**Exercise objective:** A word-for-word restatement of the data is what is needed.

**Information provided:**
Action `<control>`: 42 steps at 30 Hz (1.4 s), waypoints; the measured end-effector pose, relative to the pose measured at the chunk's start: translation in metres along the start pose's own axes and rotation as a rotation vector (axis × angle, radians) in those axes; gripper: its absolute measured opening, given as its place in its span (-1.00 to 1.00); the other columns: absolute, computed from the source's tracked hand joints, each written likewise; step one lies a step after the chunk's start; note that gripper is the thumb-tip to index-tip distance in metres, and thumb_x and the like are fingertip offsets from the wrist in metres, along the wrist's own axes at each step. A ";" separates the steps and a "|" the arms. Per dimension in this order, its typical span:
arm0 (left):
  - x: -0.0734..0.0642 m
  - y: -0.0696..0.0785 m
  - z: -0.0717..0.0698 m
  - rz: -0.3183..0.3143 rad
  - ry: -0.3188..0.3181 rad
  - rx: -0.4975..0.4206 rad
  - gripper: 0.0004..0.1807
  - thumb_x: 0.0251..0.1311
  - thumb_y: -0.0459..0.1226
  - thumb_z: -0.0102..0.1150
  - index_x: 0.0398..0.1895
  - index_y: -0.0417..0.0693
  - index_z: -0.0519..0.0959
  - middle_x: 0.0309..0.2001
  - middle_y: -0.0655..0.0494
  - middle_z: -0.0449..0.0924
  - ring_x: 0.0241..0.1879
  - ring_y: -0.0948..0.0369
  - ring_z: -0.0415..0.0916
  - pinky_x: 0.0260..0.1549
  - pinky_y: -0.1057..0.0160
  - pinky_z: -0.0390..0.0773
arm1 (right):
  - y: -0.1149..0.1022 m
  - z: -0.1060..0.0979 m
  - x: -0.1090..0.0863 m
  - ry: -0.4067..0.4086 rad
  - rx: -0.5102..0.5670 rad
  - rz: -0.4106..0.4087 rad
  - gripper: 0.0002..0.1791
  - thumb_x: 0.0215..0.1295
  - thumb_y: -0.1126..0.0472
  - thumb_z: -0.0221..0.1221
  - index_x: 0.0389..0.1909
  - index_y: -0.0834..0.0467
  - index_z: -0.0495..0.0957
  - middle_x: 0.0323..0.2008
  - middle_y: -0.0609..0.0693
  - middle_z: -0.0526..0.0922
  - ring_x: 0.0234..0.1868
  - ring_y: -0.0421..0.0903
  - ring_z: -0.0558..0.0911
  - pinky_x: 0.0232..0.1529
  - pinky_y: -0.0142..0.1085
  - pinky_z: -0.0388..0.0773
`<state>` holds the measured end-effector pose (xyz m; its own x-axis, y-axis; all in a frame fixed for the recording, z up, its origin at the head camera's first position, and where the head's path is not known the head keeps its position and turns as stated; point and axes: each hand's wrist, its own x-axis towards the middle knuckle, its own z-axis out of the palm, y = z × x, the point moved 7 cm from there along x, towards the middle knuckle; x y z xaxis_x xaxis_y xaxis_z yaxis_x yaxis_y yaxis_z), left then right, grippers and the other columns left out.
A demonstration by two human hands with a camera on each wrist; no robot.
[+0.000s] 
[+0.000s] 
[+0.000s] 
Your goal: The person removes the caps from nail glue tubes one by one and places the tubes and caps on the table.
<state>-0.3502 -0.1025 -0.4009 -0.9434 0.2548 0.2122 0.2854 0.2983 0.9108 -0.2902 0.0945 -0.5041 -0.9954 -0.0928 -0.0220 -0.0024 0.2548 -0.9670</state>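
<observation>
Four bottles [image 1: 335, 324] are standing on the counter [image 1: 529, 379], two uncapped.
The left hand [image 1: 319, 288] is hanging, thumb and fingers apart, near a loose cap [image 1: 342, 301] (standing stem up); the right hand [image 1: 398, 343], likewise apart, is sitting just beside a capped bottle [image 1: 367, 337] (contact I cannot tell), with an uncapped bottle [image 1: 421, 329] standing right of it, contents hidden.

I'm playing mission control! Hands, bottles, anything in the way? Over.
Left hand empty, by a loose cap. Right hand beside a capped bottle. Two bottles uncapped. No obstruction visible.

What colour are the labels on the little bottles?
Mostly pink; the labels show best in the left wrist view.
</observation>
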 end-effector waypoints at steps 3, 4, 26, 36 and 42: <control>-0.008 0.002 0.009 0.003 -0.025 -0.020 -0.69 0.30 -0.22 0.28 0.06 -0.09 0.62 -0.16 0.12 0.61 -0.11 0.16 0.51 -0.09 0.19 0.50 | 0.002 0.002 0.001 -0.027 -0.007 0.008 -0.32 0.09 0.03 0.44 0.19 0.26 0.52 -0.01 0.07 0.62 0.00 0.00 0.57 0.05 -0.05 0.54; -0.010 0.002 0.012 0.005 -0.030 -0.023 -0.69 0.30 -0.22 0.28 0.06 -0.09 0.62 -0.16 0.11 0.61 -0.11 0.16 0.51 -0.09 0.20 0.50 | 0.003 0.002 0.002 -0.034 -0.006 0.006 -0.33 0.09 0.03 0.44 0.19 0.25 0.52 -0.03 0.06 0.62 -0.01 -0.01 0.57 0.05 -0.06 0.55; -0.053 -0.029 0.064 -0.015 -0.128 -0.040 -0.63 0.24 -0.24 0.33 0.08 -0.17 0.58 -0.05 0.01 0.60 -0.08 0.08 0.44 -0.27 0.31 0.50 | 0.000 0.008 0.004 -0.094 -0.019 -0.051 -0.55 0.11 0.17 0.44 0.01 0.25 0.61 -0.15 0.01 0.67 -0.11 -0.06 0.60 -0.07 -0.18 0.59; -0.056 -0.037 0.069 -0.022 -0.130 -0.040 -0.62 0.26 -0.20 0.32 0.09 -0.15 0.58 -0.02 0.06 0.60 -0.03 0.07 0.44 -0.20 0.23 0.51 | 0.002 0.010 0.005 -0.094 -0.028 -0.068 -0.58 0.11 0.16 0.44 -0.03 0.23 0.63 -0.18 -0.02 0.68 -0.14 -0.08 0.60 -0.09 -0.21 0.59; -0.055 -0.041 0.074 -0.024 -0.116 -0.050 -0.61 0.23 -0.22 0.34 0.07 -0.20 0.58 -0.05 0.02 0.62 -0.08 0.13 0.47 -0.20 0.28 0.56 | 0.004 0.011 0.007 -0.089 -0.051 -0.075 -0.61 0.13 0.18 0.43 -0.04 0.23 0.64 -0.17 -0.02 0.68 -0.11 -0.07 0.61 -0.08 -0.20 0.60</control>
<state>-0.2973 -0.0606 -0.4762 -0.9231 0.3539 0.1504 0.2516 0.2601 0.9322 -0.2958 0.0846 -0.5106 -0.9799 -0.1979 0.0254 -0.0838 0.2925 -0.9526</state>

**Answer space:**
Action `<control>`: 42 steps at 30 Hz (1.4 s), waypoints; the measured end-effector pose, relative to the pose measured at the chunk's start: translation in metres along the start pose's own axes and rotation as a rotation vector (axis × angle, radians) in those axes; gripper: its absolute measured opening, given as its place in its span (-1.00 to 1.00); the other columns: absolute, computed from the source's tracked hand joints, each written likewise; step one lies a step after the chunk's start; note that gripper is the thumb-tip to index-tip distance in metres, and thumb_x and the like are fingertip offsets from the wrist in metres, along the wrist's own axes at each step. A ";" separates the steps and a "|" the arms. Per dimension in this order, its typical span:
arm0 (left):
  - x: -0.0734..0.0642 m
  - y: -0.0696..0.0785 m
  - z: -0.0717..0.0698 m
  - rz: -0.3183..0.3143 rad
  - ry: -0.3188..0.3181 rad
  - rx: -0.4975..0.4206 rad
  - gripper: 0.0004..0.1807
  - thumb_x: 0.0251..0.1311
  - thumb_y: -0.0459..0.1226
  - thumb_z: -0.0102..0.1150
  - index_x: 0.0398..0.1895
  - index_y: -0.0417..0.0693
  - index_z: -0.0519..0.0959
  - middle_x: 0.0309..0.2001
  - middle_y: -0.0655..0.0494
  - middle_z: -0.0449..0.0924
  - ring_x: 0.0241..0.1879
  - ring_y: -0.0948..0.0369
  - ring_z: -0.0415..0.0916
  - pinky_x: 0.0260..0.1549
  - pinky_y: -0.1057..0.0160
  - pinky_z: -0.0390..0.0773
arm1 (right):
  - y: -0.1149..0.1022 m
  - z: -0.1060..0.0979 m
  - x: -0.1090..0.0863 m
  - ry: -0.4067..0.4086 rad
  - rx: -0.5102..0.5670 rad
  - rz: -0.4106..0.4087 rad
  - gripper: 0.0002..0.1791
  - thumb_x: 0.0215..0.1295
  - thumb_y: -0.1126..0.0472
  - thumb_z: -0.0221..0.1221
  - index_x: 0.0389..0.1909
  - index_y: -0.0834..0.0467
  - index_z: -0.0495..0.0957
  - middle_x: 0.0323..0.2008
  - middle_y: -0.0609..0.0693
  - middle_z: -0.0526..0.0922
  - ring_x: 0.0234..0.1868
  - ring_y: -0.0421..0.0903
  - ring_z: -0.0558..0.0911
  - pinky_x: 0.0232..0.1529
  - pinky_y: -0.0142..0.1085
  - pinky_z: -0.0388..0.0773
`<state>` holds the measured end-effector pose (xyz m; its own x-axis, y-axis; all in a frame fixed for the recording, z up, its origin at the head camera's first position, and where the head's path is not known the head keeps its position and turns as stated; point and axes: each hand's wrist, its own x-axis towards the middle knuckle, its own z-axis out of the palm, y = z × x, the point moved 7 cm from there along x, towards the middle knuckle; x y z xaxis_x xaxis_y xaxis_z yaxis_x yaxis_y yaxis_z), left then right, grippers and the other columns left out.
A demonstration by two human hands with a camera on each wrist; no robot.
[+0.000s] 
[+0.000s] 
[+0.000s] 
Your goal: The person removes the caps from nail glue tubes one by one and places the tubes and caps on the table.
<state>-0.3502 -0.1025 -0.4009 -0.9434 0.2548 0.2122 0.2854 0.2983 0.9108 -0.2902 0.0945 -0.5041 -0.9954 -0.0928 -0.0220 -0.0024 0.2548 -0.9670</state>
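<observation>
Four bottles [image 1: 335, 324] are standing on the counter [image 1: 529, 379], two uncapped.
The left hand [image 1: 319, 288] is hanging, thumb and fingers apart, near a loose cap [image 1: 342, 301] (standing stem up); the right hand [image 1: 398, 343], likewise apart, is sitting just beside a capped bottle [image 1: 367, 337] (contact I cannot tell), with an uncapped bottle [image 1: 421, 329] standing right of it, contents hidden.

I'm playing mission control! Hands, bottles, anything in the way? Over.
Left hand empty, by a loose cap. Right hand beside a capped bottle. Two bottles uncapped. No obstruction visible.

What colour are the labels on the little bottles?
Mostly pink; the labels show best in the left wrist view.
</observation>
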 end-effector waypoints at steps 3, 4, 26, 36 and 42: <control>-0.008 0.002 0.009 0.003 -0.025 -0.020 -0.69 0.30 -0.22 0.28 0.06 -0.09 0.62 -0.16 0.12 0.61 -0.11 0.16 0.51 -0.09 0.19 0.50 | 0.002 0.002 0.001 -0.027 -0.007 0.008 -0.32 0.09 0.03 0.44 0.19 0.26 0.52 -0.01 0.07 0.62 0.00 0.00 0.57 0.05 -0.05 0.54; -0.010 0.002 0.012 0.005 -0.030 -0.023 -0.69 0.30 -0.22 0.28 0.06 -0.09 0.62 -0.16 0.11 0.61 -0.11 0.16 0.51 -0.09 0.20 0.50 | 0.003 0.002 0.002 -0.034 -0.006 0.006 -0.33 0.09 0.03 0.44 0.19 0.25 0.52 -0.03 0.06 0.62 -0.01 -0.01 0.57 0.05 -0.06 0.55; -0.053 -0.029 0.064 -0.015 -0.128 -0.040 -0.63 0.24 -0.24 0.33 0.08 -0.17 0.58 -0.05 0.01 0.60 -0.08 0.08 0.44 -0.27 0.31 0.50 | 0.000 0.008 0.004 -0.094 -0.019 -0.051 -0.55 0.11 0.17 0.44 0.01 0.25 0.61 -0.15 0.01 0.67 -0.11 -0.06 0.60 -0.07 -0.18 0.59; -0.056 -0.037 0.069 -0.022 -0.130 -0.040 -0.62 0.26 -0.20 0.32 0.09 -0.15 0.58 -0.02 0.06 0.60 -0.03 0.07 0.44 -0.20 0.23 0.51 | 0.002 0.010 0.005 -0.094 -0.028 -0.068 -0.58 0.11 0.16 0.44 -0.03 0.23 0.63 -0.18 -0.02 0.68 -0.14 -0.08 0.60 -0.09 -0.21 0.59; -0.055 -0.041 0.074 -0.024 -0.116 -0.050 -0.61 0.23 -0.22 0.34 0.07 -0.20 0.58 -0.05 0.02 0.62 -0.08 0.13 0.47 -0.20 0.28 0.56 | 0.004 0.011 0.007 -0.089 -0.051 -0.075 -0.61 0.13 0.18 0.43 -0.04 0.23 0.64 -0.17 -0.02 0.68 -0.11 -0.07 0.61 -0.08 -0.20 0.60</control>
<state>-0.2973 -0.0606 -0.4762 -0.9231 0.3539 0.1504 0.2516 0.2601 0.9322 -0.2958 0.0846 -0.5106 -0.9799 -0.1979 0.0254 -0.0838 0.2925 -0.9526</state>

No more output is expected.